Figure 3. Response to the DBS pulse in animal A (A,B) and B (C,D) in normal condition. First row (top): post-stimulus time raster of a neuron in M1 (A,C) and S1 (B,D) cortex during 100 Hz STN DBS. Second row: post-stimulus time histogram (PSTH) normalized to the pre-DBS neuronal activity for the neurons whose raster is depicted in the top row. Grey dashed lines indicate significance levels (±1.96). Third row (bottom): percentage of neurons with z-score >1.96 during the inter-stimulus time interval in M1 (A,C) and S1 (B,D) cortex for various DBS frequencies. Legend in (A) also applies to (B–D).

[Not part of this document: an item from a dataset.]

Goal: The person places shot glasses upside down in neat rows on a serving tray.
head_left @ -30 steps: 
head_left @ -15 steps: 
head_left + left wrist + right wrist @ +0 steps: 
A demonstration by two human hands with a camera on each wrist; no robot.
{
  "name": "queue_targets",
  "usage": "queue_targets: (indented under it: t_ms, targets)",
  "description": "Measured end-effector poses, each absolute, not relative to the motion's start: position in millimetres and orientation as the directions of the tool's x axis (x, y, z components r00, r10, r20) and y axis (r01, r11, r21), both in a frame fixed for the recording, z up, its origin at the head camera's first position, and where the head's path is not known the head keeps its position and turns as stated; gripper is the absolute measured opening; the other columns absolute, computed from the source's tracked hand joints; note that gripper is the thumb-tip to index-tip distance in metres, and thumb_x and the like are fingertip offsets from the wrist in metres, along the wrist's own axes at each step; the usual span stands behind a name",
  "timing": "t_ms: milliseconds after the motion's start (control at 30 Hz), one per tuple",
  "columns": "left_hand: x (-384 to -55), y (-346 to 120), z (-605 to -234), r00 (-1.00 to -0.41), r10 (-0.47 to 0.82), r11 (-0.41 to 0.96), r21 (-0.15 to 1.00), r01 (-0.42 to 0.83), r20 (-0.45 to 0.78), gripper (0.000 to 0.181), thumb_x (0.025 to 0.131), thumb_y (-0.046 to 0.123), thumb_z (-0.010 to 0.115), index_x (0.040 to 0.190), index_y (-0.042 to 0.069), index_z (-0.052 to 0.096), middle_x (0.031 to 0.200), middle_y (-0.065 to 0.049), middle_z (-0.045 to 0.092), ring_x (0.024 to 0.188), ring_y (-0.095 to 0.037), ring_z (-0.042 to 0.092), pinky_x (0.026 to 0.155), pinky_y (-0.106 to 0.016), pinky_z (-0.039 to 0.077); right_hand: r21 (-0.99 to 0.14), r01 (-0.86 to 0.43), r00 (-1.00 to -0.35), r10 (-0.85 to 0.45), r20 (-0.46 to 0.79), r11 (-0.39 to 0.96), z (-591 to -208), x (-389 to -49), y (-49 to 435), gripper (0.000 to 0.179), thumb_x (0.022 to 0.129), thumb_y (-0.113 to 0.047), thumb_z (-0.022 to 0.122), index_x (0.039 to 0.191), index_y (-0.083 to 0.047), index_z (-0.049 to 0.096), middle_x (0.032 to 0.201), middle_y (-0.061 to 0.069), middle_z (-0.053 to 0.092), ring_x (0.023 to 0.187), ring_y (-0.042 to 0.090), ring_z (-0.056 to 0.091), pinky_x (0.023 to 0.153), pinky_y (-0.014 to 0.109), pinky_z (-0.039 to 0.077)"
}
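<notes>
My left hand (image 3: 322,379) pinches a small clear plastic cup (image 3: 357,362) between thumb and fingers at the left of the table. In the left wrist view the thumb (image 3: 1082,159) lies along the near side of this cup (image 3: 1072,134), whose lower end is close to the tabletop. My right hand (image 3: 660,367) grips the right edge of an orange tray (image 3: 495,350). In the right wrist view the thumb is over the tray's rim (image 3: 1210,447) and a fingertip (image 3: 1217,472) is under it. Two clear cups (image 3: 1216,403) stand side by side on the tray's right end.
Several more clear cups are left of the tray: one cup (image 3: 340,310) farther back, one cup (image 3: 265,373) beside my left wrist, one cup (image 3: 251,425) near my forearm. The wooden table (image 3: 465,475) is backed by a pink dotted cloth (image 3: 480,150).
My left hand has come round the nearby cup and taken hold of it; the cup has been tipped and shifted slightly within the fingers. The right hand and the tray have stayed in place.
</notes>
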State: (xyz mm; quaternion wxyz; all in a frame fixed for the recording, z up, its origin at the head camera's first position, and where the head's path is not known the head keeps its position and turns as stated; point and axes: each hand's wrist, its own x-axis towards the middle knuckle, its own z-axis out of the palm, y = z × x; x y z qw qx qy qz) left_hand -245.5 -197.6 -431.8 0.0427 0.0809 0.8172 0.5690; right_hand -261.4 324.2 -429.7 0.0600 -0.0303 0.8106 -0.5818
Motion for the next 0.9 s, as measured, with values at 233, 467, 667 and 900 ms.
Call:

In both cortices, the post-stimulus response was highly temporally consistent (small jitter, Figures 3A,B,D top row), which suggests that the increased activity at 2–4 ms may reflect the activation of the neuron. This activation was presumably due to the orthodromic response of monosynaptic connections, which perhaps involve antidromically activated collaterals of cortical neurons projecting to the vicinity of the STN. On the other hand, in approximately 40% of the neurons in M1 cortex (both animals), the activity increased about 1.2 ms after the DBS pulse (Figure 3C), which could be due to direct antidromic activation.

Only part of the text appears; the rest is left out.